Esta noche me visitaron los nibelungos. Yo sudaba las sabanas mortificadamente y balanceando la cabeza, igual que en las películas malas.
Schilbungs reptó hasta mi oreja para susurrarme groserías acerca de unas ninfas, un unicornio y un montón de champán barato y también se burló junto con su fabuloso hermano de mi austeridad rallante en la pobreza, mi desternillante falta de discurso pero sobre todo de mi trazo elemental, mi ridícula paleta y ausencia compositiva.
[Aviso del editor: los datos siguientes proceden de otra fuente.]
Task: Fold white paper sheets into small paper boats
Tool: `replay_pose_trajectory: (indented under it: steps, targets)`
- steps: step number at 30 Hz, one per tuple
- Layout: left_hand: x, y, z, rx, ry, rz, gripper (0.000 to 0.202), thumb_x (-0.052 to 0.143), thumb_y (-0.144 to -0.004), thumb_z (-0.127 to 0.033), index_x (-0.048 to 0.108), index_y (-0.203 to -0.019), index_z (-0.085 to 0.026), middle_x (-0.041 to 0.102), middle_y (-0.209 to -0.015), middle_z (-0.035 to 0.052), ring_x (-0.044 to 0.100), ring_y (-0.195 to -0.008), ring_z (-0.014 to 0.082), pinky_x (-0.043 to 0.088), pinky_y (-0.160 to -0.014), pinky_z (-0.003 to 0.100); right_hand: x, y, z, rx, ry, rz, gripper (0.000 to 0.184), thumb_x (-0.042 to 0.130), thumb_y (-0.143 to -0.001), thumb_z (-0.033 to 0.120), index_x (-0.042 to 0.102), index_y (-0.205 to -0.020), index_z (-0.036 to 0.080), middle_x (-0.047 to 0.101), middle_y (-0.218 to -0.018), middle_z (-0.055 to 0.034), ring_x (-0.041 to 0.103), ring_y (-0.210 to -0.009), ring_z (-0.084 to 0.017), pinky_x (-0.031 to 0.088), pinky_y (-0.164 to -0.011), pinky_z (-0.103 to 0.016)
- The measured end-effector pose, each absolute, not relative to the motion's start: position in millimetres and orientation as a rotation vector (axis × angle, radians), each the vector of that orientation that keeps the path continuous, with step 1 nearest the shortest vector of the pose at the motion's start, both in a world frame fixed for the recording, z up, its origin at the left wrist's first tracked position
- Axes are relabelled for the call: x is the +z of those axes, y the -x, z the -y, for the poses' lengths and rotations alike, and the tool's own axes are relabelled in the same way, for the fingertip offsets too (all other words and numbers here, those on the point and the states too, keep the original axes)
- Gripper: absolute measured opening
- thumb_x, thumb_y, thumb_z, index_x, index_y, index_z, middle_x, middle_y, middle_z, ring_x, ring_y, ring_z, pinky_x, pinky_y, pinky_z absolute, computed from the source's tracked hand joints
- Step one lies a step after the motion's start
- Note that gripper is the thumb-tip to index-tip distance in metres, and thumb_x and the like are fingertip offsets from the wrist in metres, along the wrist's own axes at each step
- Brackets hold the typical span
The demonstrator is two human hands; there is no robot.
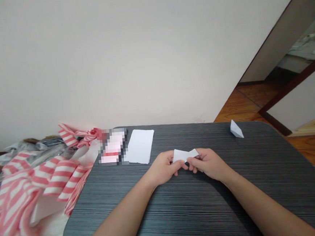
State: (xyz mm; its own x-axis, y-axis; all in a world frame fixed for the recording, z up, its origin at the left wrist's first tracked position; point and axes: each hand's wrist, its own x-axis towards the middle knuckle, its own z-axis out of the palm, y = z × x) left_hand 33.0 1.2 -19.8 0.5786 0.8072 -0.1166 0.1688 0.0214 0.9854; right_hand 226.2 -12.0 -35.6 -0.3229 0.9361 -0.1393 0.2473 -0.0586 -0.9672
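Dark, finely streaked tabletop (187, 214) fills the near part of the view, both bare forearms reaching in over it. Above its middle, the left hand (163, 168) and the right hand (211, 164) pinch a small folded white paper (180, 154) between thumbs and fingers, one at each end, a notch showing in its upper edge. Striped red-and-white cloth (55, 175) lies heaped with other fabric off the tabletop's left side. Toward the tabletop's far left corner lie white sheets (141, 146), and just beside them a pinkish item (113, 147), blurred out. Near its far right corner stands a pointed folded paper piece (236, 129). Past its far edge rises a pale wall (142, 61), with wooden floor (234, 104) beyond to the right.
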Motion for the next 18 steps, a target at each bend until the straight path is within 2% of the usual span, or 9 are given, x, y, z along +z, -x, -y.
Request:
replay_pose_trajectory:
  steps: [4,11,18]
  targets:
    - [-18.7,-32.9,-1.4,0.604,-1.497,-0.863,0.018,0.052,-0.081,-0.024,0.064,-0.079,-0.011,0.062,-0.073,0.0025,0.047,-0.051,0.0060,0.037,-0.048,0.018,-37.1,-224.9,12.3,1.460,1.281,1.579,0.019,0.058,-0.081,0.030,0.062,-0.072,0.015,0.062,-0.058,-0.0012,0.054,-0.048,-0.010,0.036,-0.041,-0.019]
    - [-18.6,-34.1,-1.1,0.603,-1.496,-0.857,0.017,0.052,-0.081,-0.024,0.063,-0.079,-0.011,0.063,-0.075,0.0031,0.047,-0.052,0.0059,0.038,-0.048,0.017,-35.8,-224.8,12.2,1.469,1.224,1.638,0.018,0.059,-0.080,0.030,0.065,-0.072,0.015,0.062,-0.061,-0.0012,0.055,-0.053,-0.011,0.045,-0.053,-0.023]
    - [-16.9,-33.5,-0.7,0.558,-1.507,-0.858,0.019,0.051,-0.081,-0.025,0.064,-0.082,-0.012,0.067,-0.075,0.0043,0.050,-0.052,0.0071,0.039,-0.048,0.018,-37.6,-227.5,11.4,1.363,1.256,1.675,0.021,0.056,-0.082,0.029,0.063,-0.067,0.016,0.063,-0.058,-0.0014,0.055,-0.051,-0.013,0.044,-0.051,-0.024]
Cada vez que perdía el hilo de la melopea ésta se rebobinaba y volvía a empezar desde el principio con esas horribles imágenes obscenas y vertiginosas.
Cuando pensé que ya no lo soportaría más, estallan unos polvos de fósforo y flúor y se me aparece el príncipe Sigfrido que bate a los Nibelungs y Schilbungs en retirada y me dice: “No te alteres querido, no hay nada que un buen representante no pueda arreglar”.
Tras eso arrojé durante cuatro horas seguidas deseando una muerte que me colmaría de paz tanto a mí como al núcleo familiar al que había hecho participe de mi descomposición gastrointestinal.
No fue hasta el albor de la madrugada que el Vichy catalán con limón me templara el estómago y liberara mi mente las arcadas para dejarla volar vagar por cumbres intelectualmente elevadas
Esos pensamientos empezaron ñoñamente con el juego de los antagonismos. Qué revelador fue haberse sentido mal para apreciar un estado de precaria normalidad. De seguidillo vino el símil con “El Anillo”: ¿Acaso podría considerarse verdadero el valor del principie Sigfrido si no sintiera miedo?
¿Podría alguien ser generoso si no estuviera tentado de ser egoísta y solo la fortaleza de su carácter hospitalario le impusiera la decisión correcta, es posible ser humilde sin conocer la vanidad, ser alegre sin haber sentido la tristeza, pacifico sin haber peleado ?
¿Acaso Dios no creo también el mal para permitirle a la humanidad la chulería de hacer cosas excepcionales?
¡Queridos hermanos, brindemos al sol!